Deep Reinforcement Learning Based Resource Allocation For Narrowband Cognitive Radio-IoT Systems

Abstract

Narrowband Internet-of-Things (NB-IoT) is a low-power wide area (LPWA) technology developed by the Third-generation Partnership Project (3GPP) with objective to enable a wide range of IoT devices, low cost device and low power in the 5G era. As the number of IoT devices continue to increase, the demand for the spectrum allocation grows proportionately. The NB-IoT spectrum allocation is limited from 180 KHz to 200 KHz and is not sufficient to accomodate the exponential surge in the size of the NB-IoT devices.Thus, the need to efficiently allocate the available spectrum to the NB-IoT devices. Furthermore, in an attempt to enhance the coverage in NB-IoT network, recent relevant studies (3GPP release 13) have introduced the concept of repeated transmission.
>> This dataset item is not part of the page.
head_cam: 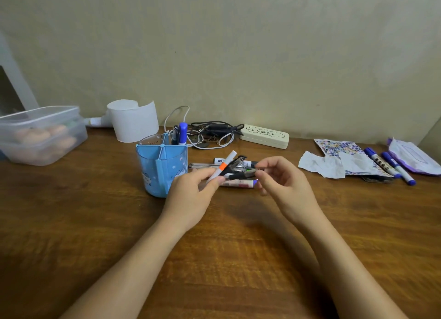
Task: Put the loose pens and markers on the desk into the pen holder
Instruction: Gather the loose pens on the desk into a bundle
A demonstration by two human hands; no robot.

Since repeated transmissions ensure coverage enhancement but cause spectrum wastage, the traditional resource allocation is not appropriate for NB-IoT network. Motivated by this research gap we propose a NB-Cognitive Radio-IoT (NB-CR-IoT) technique which integrates Cognitive Radio (CR) techniques into the operation of the conventional NB-IoT. The resulting architecture seeks to foster an efficient opportunistic spectrum access in distributed heterogeneous networks.We further formulate the resource allocation problem as a deep Q-learning solved by reducing the number of repeated transmissions and allocating more IoT devices in NB-IoT network. The results in this contribution indicate that DQN outperforms the traditional Q-learning algorithm.